++++ RECORDS FOR THIS TASK

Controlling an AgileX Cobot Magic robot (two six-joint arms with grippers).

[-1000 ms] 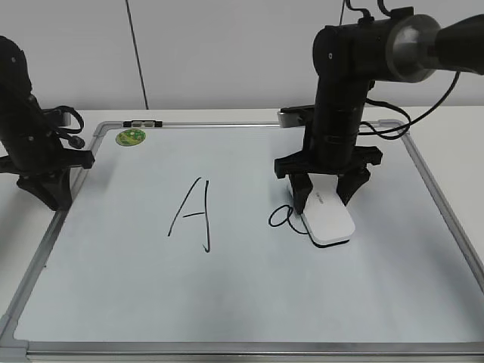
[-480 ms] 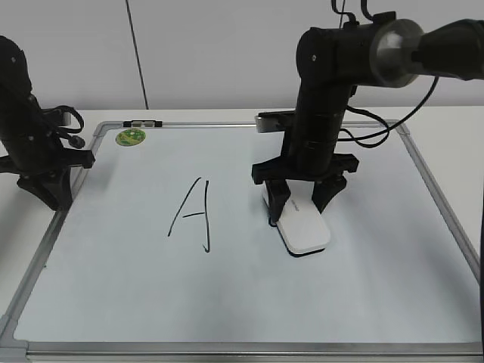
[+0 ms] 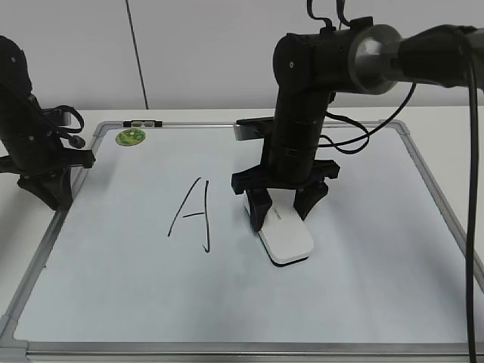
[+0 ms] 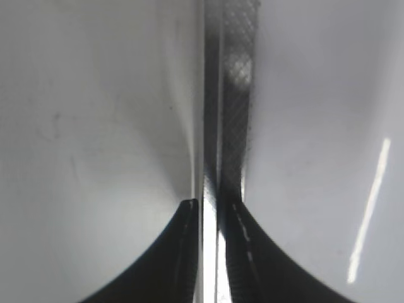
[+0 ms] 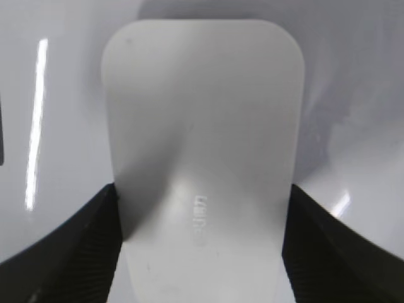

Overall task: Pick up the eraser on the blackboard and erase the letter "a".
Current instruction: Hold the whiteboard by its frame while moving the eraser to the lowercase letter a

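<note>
1. Far left, the left gripper sits low over the left edge of the blackboard, right above the silver frame. In the left wrist view its two fingers are almost together, just a thin sliver between them, with the frame rail running up between the tips. Nothing is in them.
2. A bit to the right, up in the top left corner of the board, there's the green sticker.
3. Next over is the capital A in black marker, left of centre.
4. Then the right gripper, reaching down onto the board just right of the A, clamped on the eraser. The right wrist view shows both fingers pressed against the long sides of the eraser's white body.
5. The eraser lies flat on the board, its far end poking out toward the camera.
6. The small letter "a" can't be made out anywhere.
</note>
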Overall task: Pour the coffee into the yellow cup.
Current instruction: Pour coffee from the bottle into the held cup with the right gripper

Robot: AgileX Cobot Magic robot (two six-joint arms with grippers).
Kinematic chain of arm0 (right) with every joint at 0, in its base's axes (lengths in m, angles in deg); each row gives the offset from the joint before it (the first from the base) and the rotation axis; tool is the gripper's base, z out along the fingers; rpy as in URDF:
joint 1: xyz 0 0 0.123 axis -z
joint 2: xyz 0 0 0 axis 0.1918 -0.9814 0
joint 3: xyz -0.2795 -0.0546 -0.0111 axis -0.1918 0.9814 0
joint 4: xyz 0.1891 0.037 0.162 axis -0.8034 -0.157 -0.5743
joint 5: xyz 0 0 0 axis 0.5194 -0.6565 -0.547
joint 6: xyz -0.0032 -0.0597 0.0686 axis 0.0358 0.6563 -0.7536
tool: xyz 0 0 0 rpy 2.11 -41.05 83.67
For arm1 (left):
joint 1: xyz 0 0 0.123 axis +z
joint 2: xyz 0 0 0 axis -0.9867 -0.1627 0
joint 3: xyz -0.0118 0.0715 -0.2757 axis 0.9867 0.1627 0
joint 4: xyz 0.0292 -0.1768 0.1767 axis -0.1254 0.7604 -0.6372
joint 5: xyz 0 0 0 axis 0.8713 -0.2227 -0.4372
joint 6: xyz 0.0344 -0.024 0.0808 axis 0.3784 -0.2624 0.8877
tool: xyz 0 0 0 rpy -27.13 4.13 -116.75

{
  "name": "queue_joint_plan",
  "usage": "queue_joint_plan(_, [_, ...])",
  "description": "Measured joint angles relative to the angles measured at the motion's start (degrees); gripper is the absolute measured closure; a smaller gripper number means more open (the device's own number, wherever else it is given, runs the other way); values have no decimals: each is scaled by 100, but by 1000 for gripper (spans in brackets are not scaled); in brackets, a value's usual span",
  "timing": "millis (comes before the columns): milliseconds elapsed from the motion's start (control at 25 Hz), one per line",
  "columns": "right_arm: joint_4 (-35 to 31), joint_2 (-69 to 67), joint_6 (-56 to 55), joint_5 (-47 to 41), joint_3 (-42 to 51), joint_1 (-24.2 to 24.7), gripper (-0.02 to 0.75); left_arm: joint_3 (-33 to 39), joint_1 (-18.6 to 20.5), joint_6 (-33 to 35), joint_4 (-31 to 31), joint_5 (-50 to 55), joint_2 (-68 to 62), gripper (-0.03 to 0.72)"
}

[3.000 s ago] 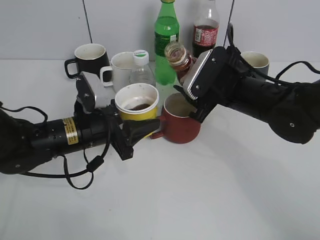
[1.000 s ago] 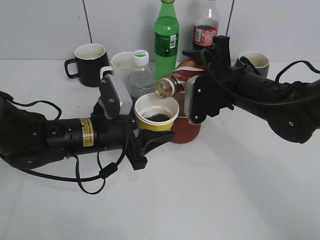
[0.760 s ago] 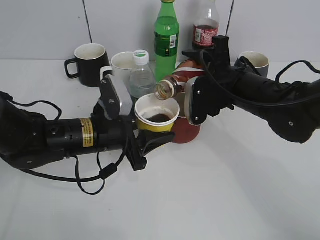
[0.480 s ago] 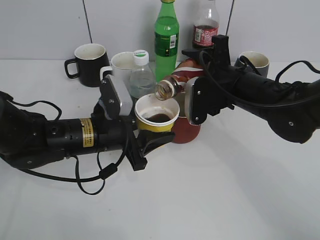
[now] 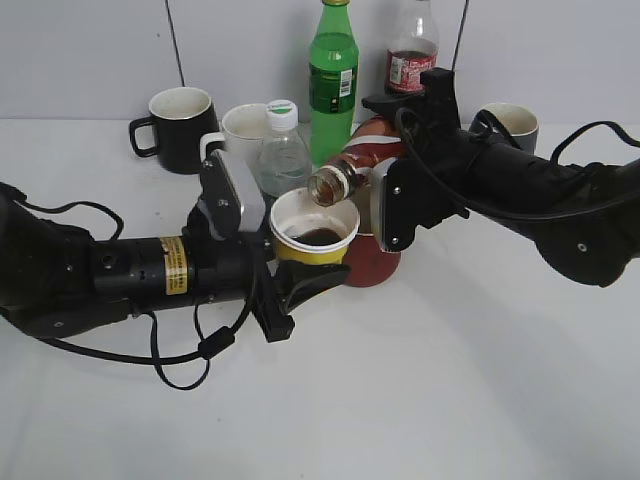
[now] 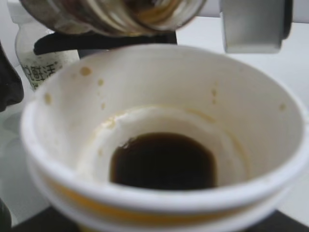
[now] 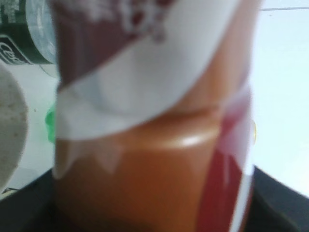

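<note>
Two grippers at work, listed near to far. Left gripper (image 5: 290, 275): jaws clamped on the yellow cup (image 5: 314, 228), held off the table (image 5: 450, 380); a small dark pool of coffee (image 6: 161, 161) sits at its bottom. Coffee bottle (image 5: 352, 165): at the cup's 1 o'clock, tipped mouth-down over the rim; a second ago the mouth hung slightly lower, so the tilt appears to be easing and pouring is likely finishing. Right gripper (image 5: 400, 165): jaws closed around the bottle's labelled body. Red mug (image 5: 372, 262): just behind the cup, at 2 o'clock. Green bottle (image 5: 332, 80): farther back, at 12 o'clock.
</note>
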Motion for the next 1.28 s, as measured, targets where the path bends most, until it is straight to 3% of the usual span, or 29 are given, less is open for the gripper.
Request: queue_joint_plan(1280, [-205, 0, 661, 379, 0, 0, 234, 0, 0, 0, -90, -262, 0, 311])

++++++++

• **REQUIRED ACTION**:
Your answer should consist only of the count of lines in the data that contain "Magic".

• **SOLUTION BELOW**:
2